My daughter gave me Shirley Jackson's We have Always Lived in the Castle to read and I must say that I haven't quite got into it yet. But it led me to a short story of Jackson's that gave rise to huge protests and vilification for the author, as well as praise, when it was first published in The New Yorker magazine in 1948. The Lottery is a chilling tale of blind tradition taken to its ultimate end in small town America, a pre-cursor, surely, to the dystopian nightmare of The Hunger Games. No spoilers here but an eerie chill started to wrap its fingers around my heart as soon as I read about the small boys gathering together piles of stones.... 'Outrageous', 'gruesome' and 'utterly pointless' were some of the comments the story garnered on publication. It's easily located and downloaded online; why not have a read and see for yourself? Do 21st century audiences have different sensibilities? Please do email me your comments.
On another note, in my day job of secondary school English teacher, I'm starting to prepare my Year 11 students for their mock exams just before Christmas. These are important as their offers for sixth forms, college places and apprenticeships will be based on the predicted grades that these exams will provide. One of the hardest things I have to do is to teach students how to write ‘creatively’. I put ‘creatively’ in inverted commas because, in fact, there’s nothing remotely creative about what is required at GCSE, and even if there were, the idea that anyone can produce excellent creative writing under timed conditions during the stress of an exam is ridiculous. It's much more a case of 'writing by numbers', just like those 'painting by numbers' craft kids I remember having as a child where you are told what colour to put where and in what order.

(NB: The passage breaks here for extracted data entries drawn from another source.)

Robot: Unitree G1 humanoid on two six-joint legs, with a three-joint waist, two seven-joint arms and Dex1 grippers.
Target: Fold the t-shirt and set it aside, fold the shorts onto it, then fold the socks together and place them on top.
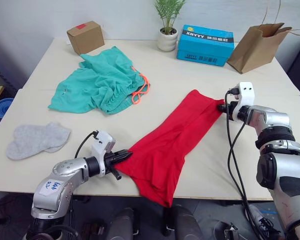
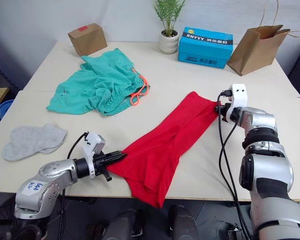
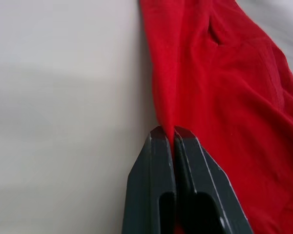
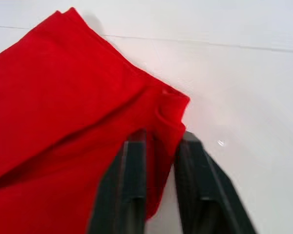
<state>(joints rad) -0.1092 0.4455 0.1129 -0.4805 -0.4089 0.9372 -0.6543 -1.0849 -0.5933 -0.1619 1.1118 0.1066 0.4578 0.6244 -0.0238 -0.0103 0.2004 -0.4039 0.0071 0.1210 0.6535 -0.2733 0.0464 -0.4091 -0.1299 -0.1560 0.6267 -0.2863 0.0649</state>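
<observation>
The red t-shirt (image 1: 175, 135) lies folded into a long strip, running diagonally across the table from front centre to mid right. Its near end hangs over the front edge. My left gripper (image 1: 127, 154) is shut on the shirt's near left edge, with fabric pinched between the fingertips (image 3: 158, 134). The right gripper (image 1: 221, 107) holds the far corner, a fold of red cloth sitting between its fingers (image 4: 134, 156). Behind and to the left, the teal-green shorts (image 1: 97, 82) lie crumpled with the orange drawstring showing. The grey socks (image 1: 35, 140) rest overlapping at the front left.
Along the back edge stand a cardboard box (image 1: 85, 37), a potted plant (image 1: 167, 30), a blue carton (image 1: 205, 45) and a brown paper bag (image 1: 257, 47). Bare table (image 1: 190, 75) stretches between the shorts and the shirt. A blue tub (image 1: 1, 106) sits off the table's left side.
</observation>
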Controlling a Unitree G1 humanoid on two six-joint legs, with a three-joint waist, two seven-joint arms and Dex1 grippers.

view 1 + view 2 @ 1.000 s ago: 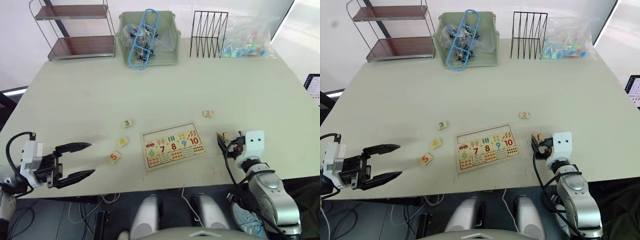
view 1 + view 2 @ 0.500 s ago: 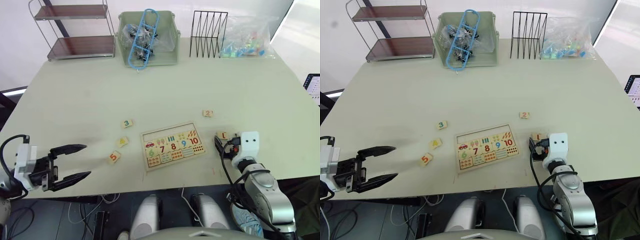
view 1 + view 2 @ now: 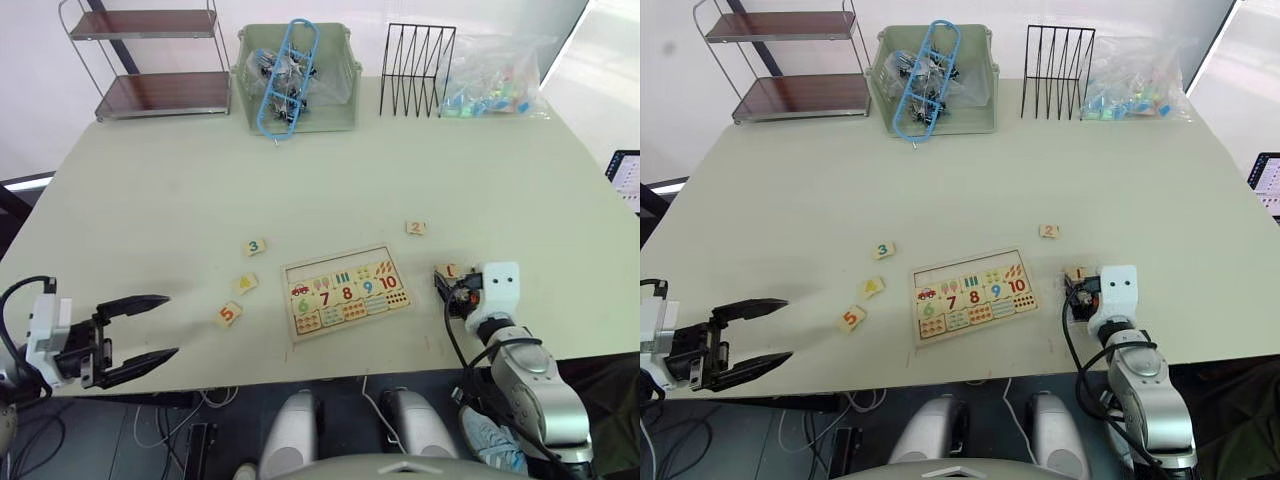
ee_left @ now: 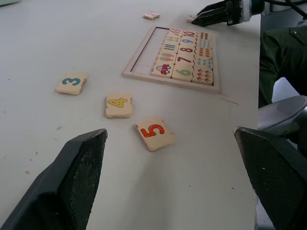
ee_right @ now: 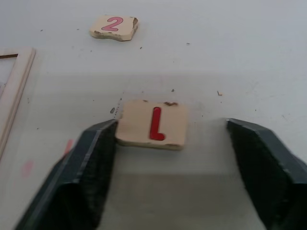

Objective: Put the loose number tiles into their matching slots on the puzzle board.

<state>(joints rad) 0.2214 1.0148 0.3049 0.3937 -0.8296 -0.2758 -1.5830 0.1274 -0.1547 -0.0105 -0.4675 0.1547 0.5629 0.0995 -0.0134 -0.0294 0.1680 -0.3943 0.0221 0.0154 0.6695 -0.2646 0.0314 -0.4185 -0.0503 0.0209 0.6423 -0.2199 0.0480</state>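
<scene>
Right pincer [image 5: 165, 143] is spread around the 1 tile [image 5: 152, 123], just right of the board [image 3: 346, 290]. One finger [image 5: 91, 163] touches the tile's edge, the other sits apart, so closing could shove it sideways or tip it. Left pincer [image 3: 135, 327] hangs spread at the near left, pinching nothing. Tiles 2 [image 3: 416, 227], 3 [image 3: 254, 246], 4 [image 3: 245, 284], 5 [image 3: 228, 314] lie loose on the tabletop [image 3: 180, 200]. Board's far row of slots [image 4: 144, 55] looks empty; nothing blocks it.
</scene>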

Nevertheless, writing is what they have to do – descriptive and persuasive/argumentative in the two English Language papers – and I have to try to show them how to do it. And the reason why I find it hard is that it’s so obvious to me, or not even that, it’s not obvious, it’s just something I can do without knowing how or why or really understanding what I am doing. Trying to unpick the skills needed and repackage them so that 15 and 16 year olds who find the whole concept of writing really, really hard can achieve exam success is a constant thorn in my side. I spent most of yesterday devising a mnemonic to help them remember what they should include in their descriptive writing and I'm quite pleased with the result. I'll see how it goes and if it's successful, I'll post it here. If not - well, we'll just pretend that lesson never happened!